As Florida senators get their first look today at a new private school scholarship for economically disadvantaged students, some familiar taunts about academic results for the existing Tax Credit Scholarship have resurfaced. Be wary of rhetorical flourish.
Yes, the low-income scholarship students are not required to take the Florida Standard Assessment administered in traditional public schools. But they are required to take state-approved nationally norm-referenced tests whose academic validity is not in dispute.
So those who claim “Floridians have no idea if private schools are succeeding,” as one South Florida newspaper wrote recently, are ignoring 10 years of testing data to the contrary. They also neglect extraordinary new independent research that shows scholarship students are more likely to attend and graduate from college.
The testing trend line
Students in grades 3-10 on the Florida Tax Credit Scholarships have been required since 2006 to take a standardized test, and most take the Stanford Achievement. In the most recent report, their average percentile ranking in reading was 48 and in math was 46. That’s basically average, which is made more encouraging by the fact that these students are among the poorest in the state (and were the lowest performing from public schools they left).
The more important measure is whether the students are learning, and the bottom line has been almost identical each year: These low-income students have achieved the same annual gains as students of all income levels nationally.

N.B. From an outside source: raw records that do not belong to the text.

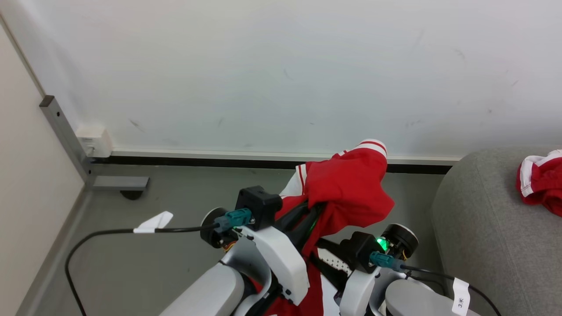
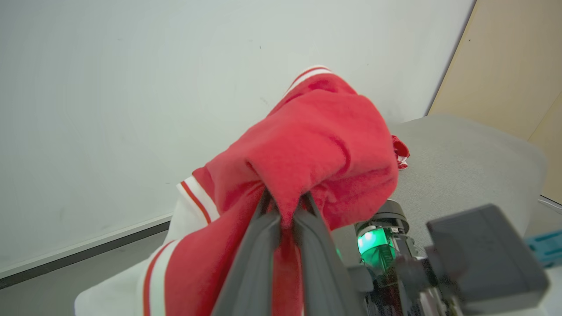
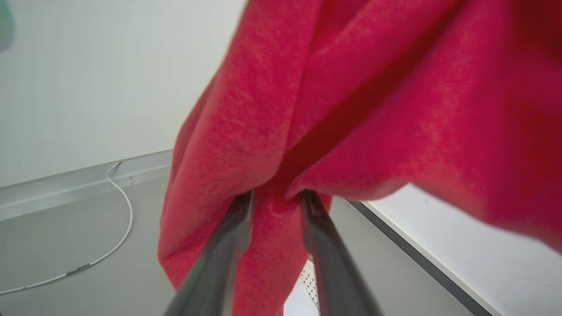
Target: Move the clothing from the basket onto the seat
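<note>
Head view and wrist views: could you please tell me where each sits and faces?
Head view: on the head, looking down at the floor, wall and seat; both pale forearms show.
Left wrist view: along its own jaws, shut on the red garment, toward the seat.
Right wrist view: along its own jaws, into the same garment.
Both wrist views share that garment.

I'm seeing the clothing (image 1: 351,184) as soft matt red cloth, the seat (image 1: 478,228) coarse grey woven fabric, the wall (image 1: 281,66) smooth and faintly scuffed, the floor (image 1: 145,263) matt grey.
</note>
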Robot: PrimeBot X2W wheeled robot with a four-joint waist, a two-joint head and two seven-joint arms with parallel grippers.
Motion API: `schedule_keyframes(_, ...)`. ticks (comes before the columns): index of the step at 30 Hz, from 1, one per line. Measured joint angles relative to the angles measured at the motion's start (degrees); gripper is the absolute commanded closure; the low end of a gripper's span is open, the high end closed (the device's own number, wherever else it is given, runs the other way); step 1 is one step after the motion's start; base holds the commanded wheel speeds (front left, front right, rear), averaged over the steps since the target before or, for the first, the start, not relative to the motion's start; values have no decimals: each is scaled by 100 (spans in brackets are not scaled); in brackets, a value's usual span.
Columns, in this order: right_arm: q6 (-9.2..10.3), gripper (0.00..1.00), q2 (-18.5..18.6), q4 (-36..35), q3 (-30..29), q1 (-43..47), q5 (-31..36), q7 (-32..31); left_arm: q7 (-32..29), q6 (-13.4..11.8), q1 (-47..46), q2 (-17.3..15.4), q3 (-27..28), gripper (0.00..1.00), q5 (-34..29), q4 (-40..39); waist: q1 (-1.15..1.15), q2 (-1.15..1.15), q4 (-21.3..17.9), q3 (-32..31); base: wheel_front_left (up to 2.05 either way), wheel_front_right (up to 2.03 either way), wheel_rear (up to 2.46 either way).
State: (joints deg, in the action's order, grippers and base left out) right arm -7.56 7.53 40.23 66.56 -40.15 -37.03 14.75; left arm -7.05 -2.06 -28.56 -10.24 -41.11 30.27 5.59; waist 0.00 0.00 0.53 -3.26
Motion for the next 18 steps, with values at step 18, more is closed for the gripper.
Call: schedule_keyframes(18,0,100,359,-672,-345,51,-377,27,137,-154,8,-91,109,99,51,291,0,0,-252,43,0,0,0)
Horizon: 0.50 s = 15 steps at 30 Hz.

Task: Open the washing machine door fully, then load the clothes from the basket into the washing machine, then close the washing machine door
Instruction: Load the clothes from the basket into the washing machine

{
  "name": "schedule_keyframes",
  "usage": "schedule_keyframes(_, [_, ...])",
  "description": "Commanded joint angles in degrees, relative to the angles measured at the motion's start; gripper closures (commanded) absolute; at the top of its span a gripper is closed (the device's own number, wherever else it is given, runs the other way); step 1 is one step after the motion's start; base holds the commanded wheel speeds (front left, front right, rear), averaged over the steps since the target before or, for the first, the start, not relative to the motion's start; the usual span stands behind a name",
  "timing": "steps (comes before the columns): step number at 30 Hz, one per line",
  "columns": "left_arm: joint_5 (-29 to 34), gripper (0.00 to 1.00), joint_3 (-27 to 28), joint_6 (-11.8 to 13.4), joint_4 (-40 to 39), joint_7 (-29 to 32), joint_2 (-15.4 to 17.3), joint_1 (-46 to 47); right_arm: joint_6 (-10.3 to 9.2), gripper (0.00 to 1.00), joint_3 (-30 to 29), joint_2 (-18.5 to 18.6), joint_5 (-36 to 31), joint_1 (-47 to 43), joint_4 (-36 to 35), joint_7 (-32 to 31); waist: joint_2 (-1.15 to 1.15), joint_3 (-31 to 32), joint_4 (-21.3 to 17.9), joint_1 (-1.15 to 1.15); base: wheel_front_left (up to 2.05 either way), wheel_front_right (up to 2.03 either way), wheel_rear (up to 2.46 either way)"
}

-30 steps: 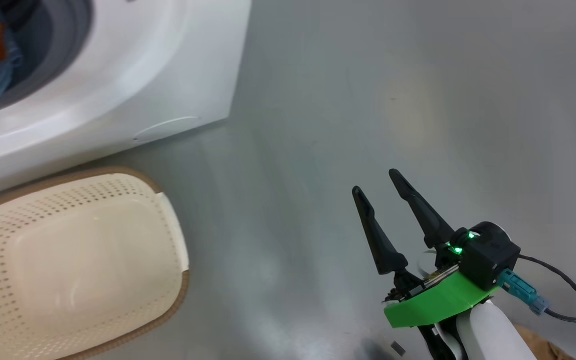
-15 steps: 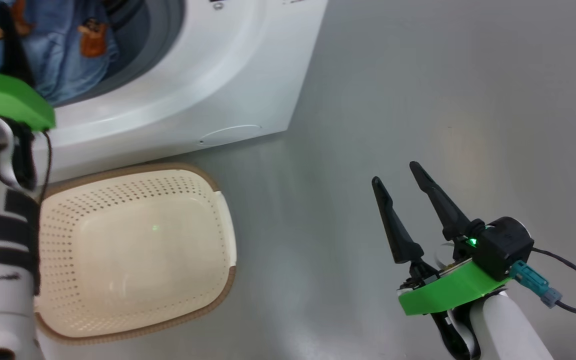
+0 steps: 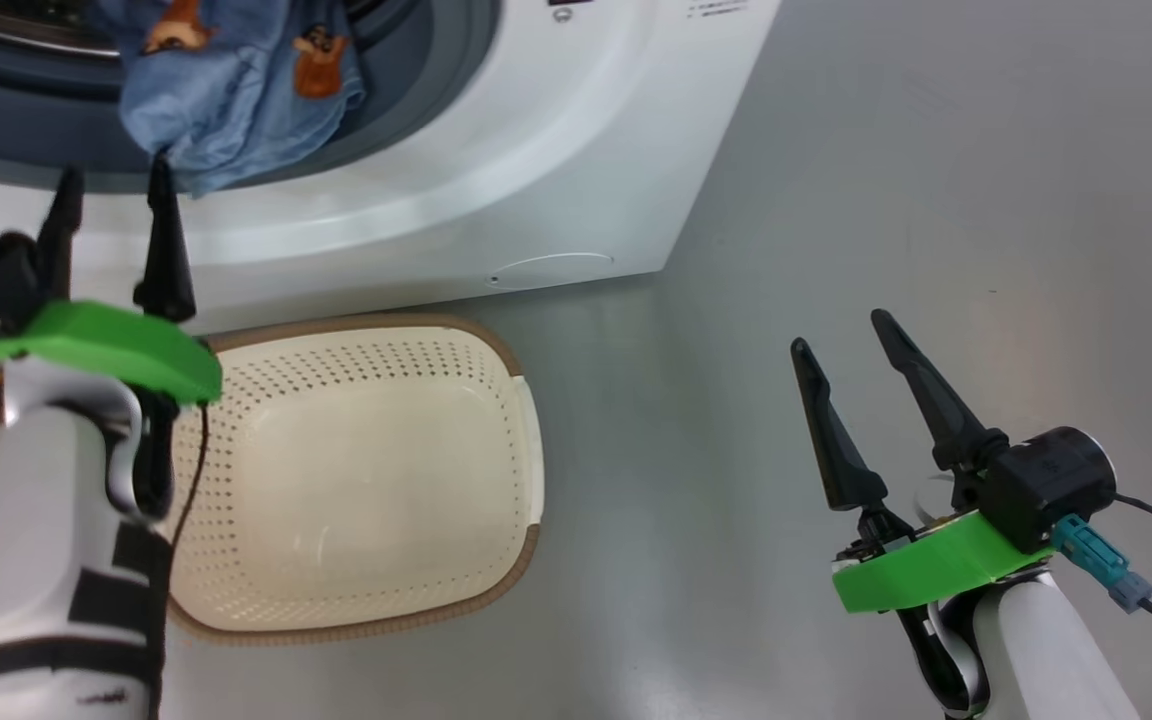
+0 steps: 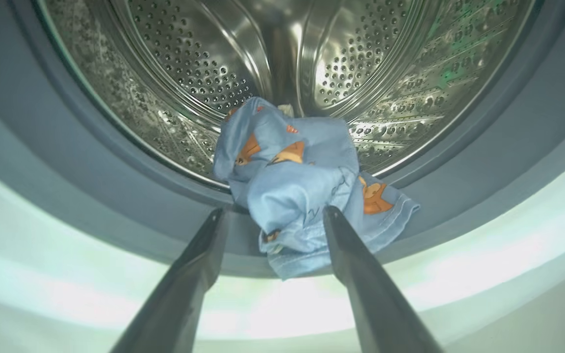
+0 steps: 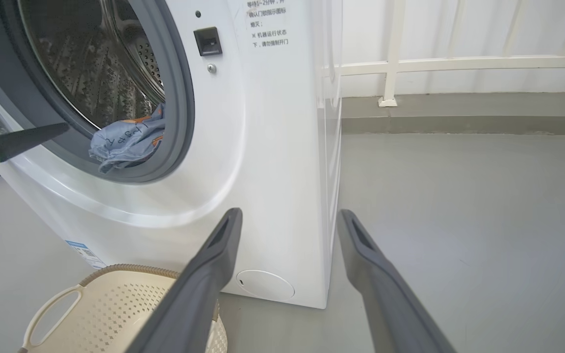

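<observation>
The white washing machine [image 3: 536, 180] stands with its mouth open; its door is out of view. The light blue clothes [image 3: 236, 90] lie bunched over the grey gasket, partly in the steel drum [image 4: 189, 63]. In the left wrist view the clothes [image 4: 302, 196] sit just past my left gripper [image 4: 273, 212], whose open jaws hold nothing. From the head view, my left gripper [image 3: 111, 175] points at the garment's lower edge. The basket [image 3: 416, 322] sits on the floor before the machine, its bare bottom showing. My right gripper [image 3: 841, 335] hangs open over the floor to the right.
Grey floor [image 3: 886, 150] stretches to the right of the machine. A white railing [image 5: 459, 63] and a low kerb run along the far wall. In the right wrist view the basket [image 5: 130, 268] sits below the washing machine [image 5: 263, 147], and the clothes [image 5: 125, 139] hang at the gasket.
The head camera has swung, so the whole picture has shifted right. My left arm has come into view, and its open gripper has drawn back from the clothes on the drum's lip.
</observation>
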State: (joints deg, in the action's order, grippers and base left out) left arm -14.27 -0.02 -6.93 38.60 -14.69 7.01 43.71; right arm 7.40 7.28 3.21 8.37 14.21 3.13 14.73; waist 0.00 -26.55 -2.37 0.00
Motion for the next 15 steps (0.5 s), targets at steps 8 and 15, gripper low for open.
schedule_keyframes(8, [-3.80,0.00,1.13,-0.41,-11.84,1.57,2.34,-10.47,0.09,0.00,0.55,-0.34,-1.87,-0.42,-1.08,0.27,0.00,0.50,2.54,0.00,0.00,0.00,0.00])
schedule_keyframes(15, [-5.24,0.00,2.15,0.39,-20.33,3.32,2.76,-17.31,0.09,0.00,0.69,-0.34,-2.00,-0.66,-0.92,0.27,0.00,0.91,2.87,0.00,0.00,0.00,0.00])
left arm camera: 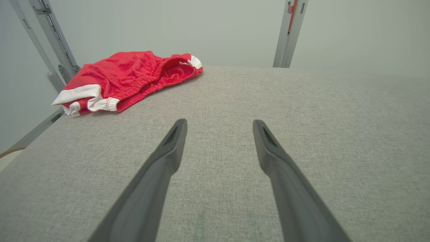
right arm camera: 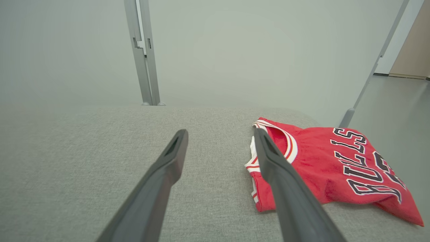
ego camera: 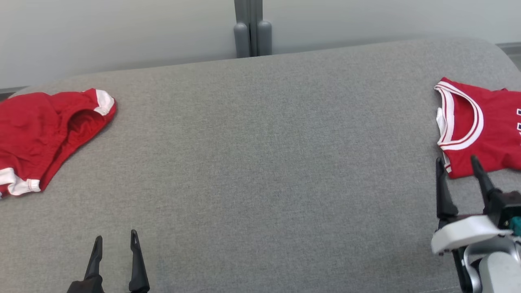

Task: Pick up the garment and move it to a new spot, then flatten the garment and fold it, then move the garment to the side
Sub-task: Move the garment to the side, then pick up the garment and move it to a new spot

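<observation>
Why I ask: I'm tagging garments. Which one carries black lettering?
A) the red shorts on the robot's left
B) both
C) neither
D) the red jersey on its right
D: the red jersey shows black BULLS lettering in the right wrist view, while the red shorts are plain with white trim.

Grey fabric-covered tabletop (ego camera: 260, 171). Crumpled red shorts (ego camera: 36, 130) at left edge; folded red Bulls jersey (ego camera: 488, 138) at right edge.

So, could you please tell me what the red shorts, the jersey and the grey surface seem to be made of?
Shorts: likely thin synthetic knit, faint sheen, gathered elastic waistband.
Jersey: seemingly similar fabric, printed lettering, striped trim.
Surface: grey woven upholstery, heathered matte texture.
</observation>
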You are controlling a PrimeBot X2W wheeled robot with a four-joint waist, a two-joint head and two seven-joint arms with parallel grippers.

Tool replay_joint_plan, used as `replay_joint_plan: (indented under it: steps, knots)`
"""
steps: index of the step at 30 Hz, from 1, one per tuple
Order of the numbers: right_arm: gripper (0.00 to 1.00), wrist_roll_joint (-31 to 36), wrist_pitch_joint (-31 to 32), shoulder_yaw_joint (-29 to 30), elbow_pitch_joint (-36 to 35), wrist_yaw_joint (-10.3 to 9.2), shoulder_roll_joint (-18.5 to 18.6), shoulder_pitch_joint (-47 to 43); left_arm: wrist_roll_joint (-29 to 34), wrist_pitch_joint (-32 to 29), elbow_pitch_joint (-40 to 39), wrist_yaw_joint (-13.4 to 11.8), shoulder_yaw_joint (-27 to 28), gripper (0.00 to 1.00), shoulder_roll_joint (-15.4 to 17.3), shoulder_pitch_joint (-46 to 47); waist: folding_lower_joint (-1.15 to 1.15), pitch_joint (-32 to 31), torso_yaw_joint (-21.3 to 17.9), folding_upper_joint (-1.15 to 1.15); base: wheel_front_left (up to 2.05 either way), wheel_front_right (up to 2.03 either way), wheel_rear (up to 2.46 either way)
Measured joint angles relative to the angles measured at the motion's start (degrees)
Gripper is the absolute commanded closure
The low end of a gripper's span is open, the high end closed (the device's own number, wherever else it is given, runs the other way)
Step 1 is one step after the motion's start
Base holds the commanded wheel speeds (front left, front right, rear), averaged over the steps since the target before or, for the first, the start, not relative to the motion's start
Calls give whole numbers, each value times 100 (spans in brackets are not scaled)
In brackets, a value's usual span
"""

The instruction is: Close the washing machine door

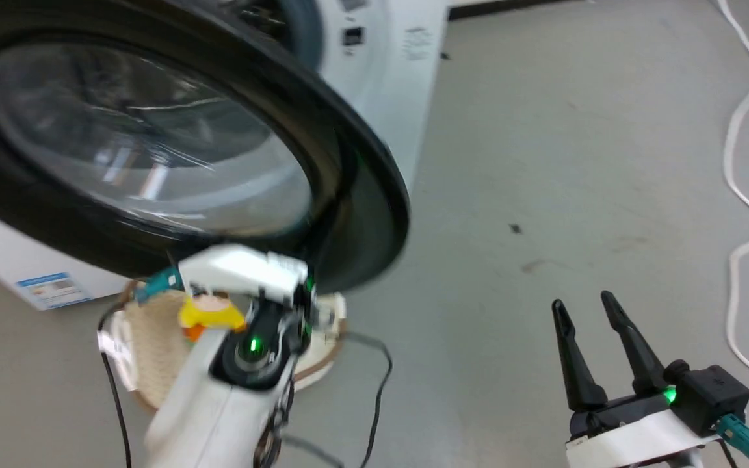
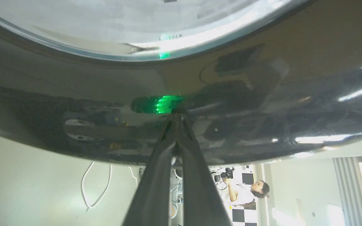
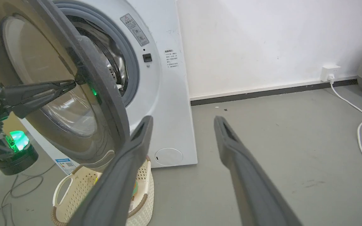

Test score gains for individual schools with at least 30 tested scholarship students are also reported annually. In the most recent report, 342 schools were listed.
Comparisons with public school students
When budget cuts removed norm-referenced portions of the state test in 2011, researchers were no longer able to make a direct comparison between scholarship and public school students. In that 2011 academic findings report, though, researcher David Figlio concluded that scholarship students outperformed their peers in public schools, even though the public school students had higher incomes.
Figlio wrote of what he viewed as increasing gains: “These differences, while not large in magnitude, are larger and more statistically significant than in the past year’s results, suggesting that successive cohorts of participating students may be gaining ground over time.”
Students who enter and leave the scholarship
From the earliest years, state researchers have found that scholarship students who come from public schools were among the lowest academic performers in schools that themselves had disproportionately low test scores. That’s no slight on the public school. It’s intuitive. If a student is doing well in his or her current school, why change?
Similarly, scholarship students who return to public school are among the lowest performers in the private school they leave behind.
This recurring fact has been stretched in the current debate to imply that scholarship students who return to public schools have learned essentially nothing. That’s not what test results show, and, further, Figlio addressed that question head-on in his 2013 report. He looked at students who had switched twice – from public to private and back to public. In those cases, the state public test scores remained essentially the same.
Wrote Figlio: “FTC participants who return to the public sector performed, after their first year back in the public schools, in the same ballpark but perhaps slightly better on the FCAT than they had before they left the Florida public schools. The most careful reading of this evidence indicates that participation in the FTC program appears to have neither advantaged nor disadvantaged the program participants who ultimately return to the public sector.”
Beyond test scores
In February, the respected Urban Institute released perhaps the most significant research in the scholarship program’s history. The report was a followup to work released in 2017 and was directed again by the Institute’s Director of Education Policy, Matthew Chingos, who has a PhD in government from Harvard University. His team matched data between roughly 89,000 scholarship and public school students from 2003 to 2011, representing the largest study of its kind in the nation.
The institute found that scholarship students are more likely than their public school peers to attend and graduate from college. The difference is striking.
Scholarship students as a whole were up to 43 percent more likely to attend college, a difference that rose to 99 percent for those on the scholarship at least four years. Similarly, scholarship students as a whole were up to 20 percent more likely to get a degree, a difference that rose to 45 percent for those on the scholarship for at least four years.